Work task:
Reproduce the entire listing exactly. Leave the pictures out.
=== Dataset extract ===
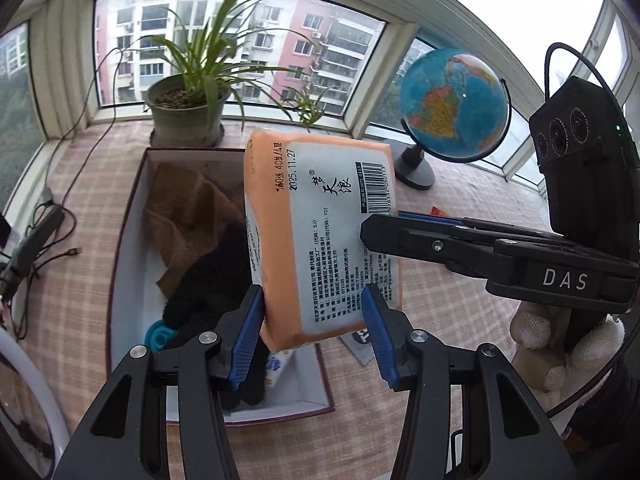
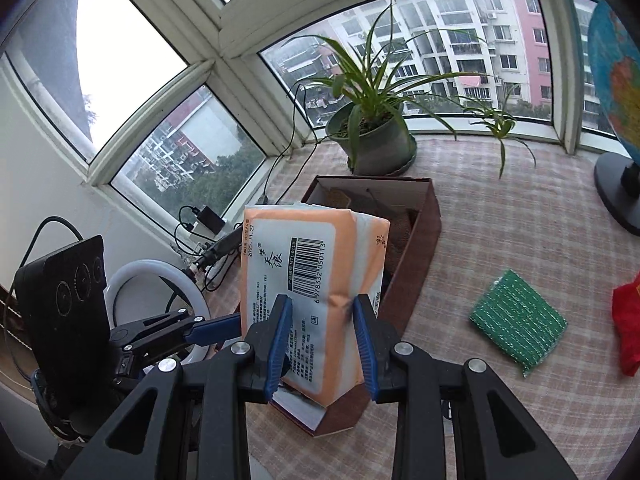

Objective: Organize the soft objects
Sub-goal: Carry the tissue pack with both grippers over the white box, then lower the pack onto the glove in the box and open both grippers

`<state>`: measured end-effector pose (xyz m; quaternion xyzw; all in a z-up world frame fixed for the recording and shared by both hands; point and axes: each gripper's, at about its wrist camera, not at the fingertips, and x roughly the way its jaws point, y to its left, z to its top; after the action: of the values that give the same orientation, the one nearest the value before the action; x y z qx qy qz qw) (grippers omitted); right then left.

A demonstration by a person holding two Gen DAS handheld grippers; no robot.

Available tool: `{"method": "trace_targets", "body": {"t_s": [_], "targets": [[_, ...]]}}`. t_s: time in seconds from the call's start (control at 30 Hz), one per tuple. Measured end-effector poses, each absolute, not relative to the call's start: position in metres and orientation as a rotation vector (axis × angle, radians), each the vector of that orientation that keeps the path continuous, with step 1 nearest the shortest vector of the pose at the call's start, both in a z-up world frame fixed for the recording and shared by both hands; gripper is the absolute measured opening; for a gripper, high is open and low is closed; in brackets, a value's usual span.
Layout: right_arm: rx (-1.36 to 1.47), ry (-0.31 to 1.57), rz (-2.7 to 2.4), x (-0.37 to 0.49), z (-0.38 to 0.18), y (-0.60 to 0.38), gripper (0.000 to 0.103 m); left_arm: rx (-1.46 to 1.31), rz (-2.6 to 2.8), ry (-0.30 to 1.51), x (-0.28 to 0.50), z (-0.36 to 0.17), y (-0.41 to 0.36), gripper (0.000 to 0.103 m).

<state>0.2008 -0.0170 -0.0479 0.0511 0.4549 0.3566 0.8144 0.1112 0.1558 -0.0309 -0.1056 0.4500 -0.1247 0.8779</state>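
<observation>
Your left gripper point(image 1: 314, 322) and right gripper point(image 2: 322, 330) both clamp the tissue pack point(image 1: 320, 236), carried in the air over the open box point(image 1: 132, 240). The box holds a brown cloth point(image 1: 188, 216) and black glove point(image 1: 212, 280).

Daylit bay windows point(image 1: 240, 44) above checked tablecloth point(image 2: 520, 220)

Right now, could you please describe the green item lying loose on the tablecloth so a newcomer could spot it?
Start at the brown open box below the potted plant. To its right, flat on the checked tablecloth, lies the green scouring pad. It is square, woven with pale stripes, unlike the red cloth beside it.
</observation>
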Motion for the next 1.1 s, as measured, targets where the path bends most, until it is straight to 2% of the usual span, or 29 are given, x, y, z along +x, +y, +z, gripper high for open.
{"method": "trace_targets", "body": {"t_s": [0.4, 0.73, 0.83, 0.9, 0.97, 1.1], "targets": [[0.049, 1.013, 0.752, 0.217, -0.072, 0.055, 0.029, -0.298, -0.189, 0.984, 0.129, -0.064, 0.218, 0.048], [0.021, 1.049, 0.722, 0.228, -0.091, 0.076, 0.029, -0.304, -0.149, 1.007, 0.138, -0.080, 0.232, 0.048], [0.016, 1.061, 0.715, 0.231, -0.095, 0.080, 0.031, -0.295, -0.130, 1.007, 0.141, -0.080, 0.234, 0.048], [0.024, 1.069, 0.717, 0.232, -0.096, 0.081, 0.039, -0.293, -0.118, 1.009, 0.142, -0.081, 0.235, 0.051], [0.021, 1.059, 0.711, 0.232, -0.094, 0.081, 0.043, -0.291, -0.116, 1.014, 0.143, -0.081, 0.235, 0.052], [-0.003, 1.040, 0.706, 0.230, -0.090, 0.082, 0.043, -0.273, -0.111, 1.015, 0.141, -0.082, 0.232, 0.053]]}}
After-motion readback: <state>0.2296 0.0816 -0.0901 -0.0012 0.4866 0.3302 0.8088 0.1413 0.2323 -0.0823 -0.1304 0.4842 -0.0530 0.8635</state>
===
Response for this exercise:
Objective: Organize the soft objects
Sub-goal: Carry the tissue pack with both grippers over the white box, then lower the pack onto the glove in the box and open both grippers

`<state>`: measured end-effector pose (xyz m; quaternion xyzw; all in a z-up world frame fixed for the recording and shared by both hands; point and axes: each gripper's, at about its wrist camera, not at the fingertips, and x roughly the way its jaws point, y to its left, z to its top; after the action: of the values that give the same orientation, the one nearest the value before the action; x y z qx qy qz qw) (grippers omitted); right then left.

A demonstration by a person holding two Gen DAS handheld grippers; no robot.

Available tool: `{"method": "trace_targets", "body": {"t_s": [_], "targets": [[_, ...]]}}`. t_s: time in seconds from the call's start (control at 30 Hz), one per tuple. Measured end-effector poses, each absolute, not relative to the call's start: position in metres and orientation as a rotation vector (axis × angle, radians), each the vector of that orientation that keeps the path continuous, with step 1 nearest the shortest vector of the pose at the call's start, both in a z-up world frame fixed for the recording and shared by both hands; gripper is the absolute measured opening; for a gripper, high is open and low is closed; in brackets, a value's usual span.
Layout: right_arm: rx (-1.36 to 1.47), ry (-0.31 to 1.57), rz (-2.7 to 2.4), x (-0.37 to 0.49), z (-0.38 to 0.18), y (-0.60 to 0.38), gripper (0.000 to 0.103 m); left_arm: rx (-1.46 to 1.31), rz (-2.6 to 2.8), ry (-0.30 to 1.51), x (-0.28 to 0.50), z (-0.36 to 0.17), y (-0.41 to 0.36), gripper (0.000 to 0.103 m).

<state>0.2008 -0.0170 -0.0479 0.0511 0.4549 0.3566 0.8144 0.1112 0.1558 -0.0309 -0.1056 0.4500 -0.1247 0.8779</state>
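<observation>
Your left gripper point(image 1: 314, 322) and right gripper point(image 2: 322, 330) both clamp the tissue pack point(image 1: 320, 236), carried in the air over the open box point(image 1: 132, 240). The box holds a brown cloth point(image 1: 188, 216) and black glove point(image 1: 212, 280).

Daylit bay windows point(image 1: 240, 44) above checked tablecloth point(image 2: 520, 220)

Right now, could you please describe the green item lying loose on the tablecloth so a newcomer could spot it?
Start at the brown open box below the potted plant. To its right, flat on the checked tablecloth, lies the green scouring pad. It is square, woven with pale stripes, unlike the red cloth beside it.
</observation>
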Motion for the next 1.1 s, as measured, targets where the path bends most, until it is straight to 2% of the usual span, or 29 are given, x, y, z along +x, +y, +z, gripper high for open.
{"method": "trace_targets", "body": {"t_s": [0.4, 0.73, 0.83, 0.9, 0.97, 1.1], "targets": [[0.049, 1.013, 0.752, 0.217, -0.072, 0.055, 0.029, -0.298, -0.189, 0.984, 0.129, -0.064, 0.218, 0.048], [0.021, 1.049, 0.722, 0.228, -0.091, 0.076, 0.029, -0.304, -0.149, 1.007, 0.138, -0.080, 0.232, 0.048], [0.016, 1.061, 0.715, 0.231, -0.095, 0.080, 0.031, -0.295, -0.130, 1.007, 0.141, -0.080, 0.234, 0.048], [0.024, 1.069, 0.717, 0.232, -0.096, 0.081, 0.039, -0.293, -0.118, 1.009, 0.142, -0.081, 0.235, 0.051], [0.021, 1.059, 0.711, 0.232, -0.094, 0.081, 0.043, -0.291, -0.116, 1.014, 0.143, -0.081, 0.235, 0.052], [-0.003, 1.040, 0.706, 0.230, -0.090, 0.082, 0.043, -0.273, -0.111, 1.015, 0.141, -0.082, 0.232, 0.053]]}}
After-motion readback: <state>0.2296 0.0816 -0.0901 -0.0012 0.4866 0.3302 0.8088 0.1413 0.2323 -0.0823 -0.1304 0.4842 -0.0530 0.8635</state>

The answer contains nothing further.